Court of Chancery of Delaware

August 9, 2013


Submitted: June 7, 2013

Richard E. Berl, Jr. Smith Feinberg McCarney & Berl LLP

Craig A. Karsnitz Young Conaway Stargatt & Taylor LLP

Dear Counsel:

The Plaintiffs bought a Rehoboth Beach townhouse condominium unit from the Defendant in 2006, for $569, 000. In the two years after the sale, necessary repairs of leaks in other units caused by shoddy construction required the condominium board to collect special assessments totaling $65, 000 from each unit holder, including the Plaintiffs. Although recoupment from the builder ultimately offset this sum, the Plaintiffs remain out-of-pocket over $40, 000. The question before me is whether this loss should be borne by the buyer or the seller. The Plaintiffs allege fraud and equitable fraud as a result of the Defendant's allegedly insufficient disclosures made to the buyers prior to the sale. They seek rescission—their preferred remedy, having bought at the height of the now-weakened real estate market—or, in the alternative, damages.

A. Background Facts[1]

Defendant Mary Tracy inherited a townhouse from her mother in Canal Landing, a 70-unit condominium project developed in the early 2000s. Tracy's mother had purchased the unit when new. Neither Tracy's mother nor Tracy herself lived in the townhouse full-time.[2] Tracy began noticing leaks around the kitchen and bathroom windows of the townhouse in 2003 and 2004. Problems with leaks persisted until the fall of 2005, when the condominium's property manager had to perform extensive repairs to the Defendant's unit, which required reconstructing the exterior of the unit3 Ultimately, the leaks were satisfactorily fixed. Tracy was generally not present for the repairs, [4] and she was not aware that her unit required extensive repairs at the time they were made.[5] Since the unit was under warranty and the repair costs therefore not her responsibility, Tracy was generally unconcerned with how much the repairs had cost or what had been done to fix the leaks; she cared only that the leaks had been fixed.[6] Other units also experienced leaks. The Plaintiffs submitted evidence that the homeowners may have paid a special assessment of S500 to the homeowner's association in 2005 related to leaks and trash services, but Tracy testified, credibly, that she did not recall such an assessment.[7]

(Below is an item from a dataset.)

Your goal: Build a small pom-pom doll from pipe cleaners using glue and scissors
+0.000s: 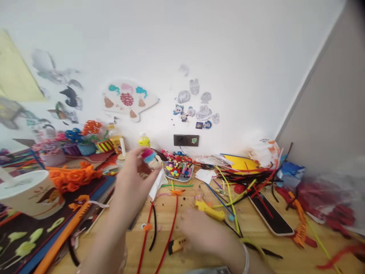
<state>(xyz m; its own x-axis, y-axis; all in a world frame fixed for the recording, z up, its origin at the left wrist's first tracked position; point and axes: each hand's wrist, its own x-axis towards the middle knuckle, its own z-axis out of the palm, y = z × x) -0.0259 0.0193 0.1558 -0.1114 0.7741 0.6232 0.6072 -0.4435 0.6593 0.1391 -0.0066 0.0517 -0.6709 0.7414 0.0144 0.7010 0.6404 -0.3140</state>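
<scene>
Raised above the table, my left hand [138,182] pinches a small rounded piece [151,158] with magenta, light blue and whitish parts; its exact kind is not clear. My right hand [196,228] is low over the tabletop, smeared by motion, and its fingers cannot be made out. Close to it are a yellow glue gun [209,211] and a yellow-and-black tool [177,244], partly hidden. Red pipe cleaners [170,232] and a short black one [154,228] lie between my hands. Behind them, a tray [189,178] carries several colourful little figures [177,165].
A paper cup [31,194] stands at the left beside orange fuzzy flowers [74,177]. A phone [270,213] lies at the right, near a heap of pipe cleaners [251,177]. Plastic bags [327,198] fill the right edge. A socket [186,140] is on the wall.
</scene>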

In December 2005, the Defendant briefly became a member of the Canal Landing Board of Directors. During meetings that Tracy attended, widespread leaks throughout the condominium were discussed, as is evidenced from the minutes of those meetings. The minutes of the first meeting reflect that $36, 000 in leak repair expenses had been incurred in 2005, and that half of the seventy units in Canal Landing had reported problems with leaks.[8] Tracy testified that the reported leaks did not concern her because she was informed that many of those leaks were minor in nature.[9] Tracy resigned from the Board after three months' service in February 2006.

According to a disinterested former member of the Canal Landing board, Edward M. Barberic, in 2006 the board projected that the expenses for leaks would be similar to those incurred in 2005, around $36, 000, representing about $500 per unit.[10] By mid-2006, however, $50, 000 had already been expended to repair leaks during the year. The Board had not adequately budgeted for these leak repairs.[11]Still, according to the property manager, the board considered the problems to be "manageable" at that point.[12]

According to Mr. Barberic's testimony, the Canal Landing board was not aware of the extent of the leak problem in 2005 or 2006. For example, the board conducted a special assessment in fall 2006 of $1, 000 per unit, or $70, 000, to cover the additional expenses of the leaks in 2006.[13] According to Mr. Barberic, the board "felt that would cover it through the end of 2006" and Canal Landing's management company "believed that would end the problem."[14] Mr. Barberic's testimony indicates that it was not until spring or summer of 2007, after the board received an engineer's report, that that board realized the true magnitude of the problem.[15] This testimony was corroborated by a representative of the property manager, Mr. Baldo, who testified that the problems "evolved" over the years.[16]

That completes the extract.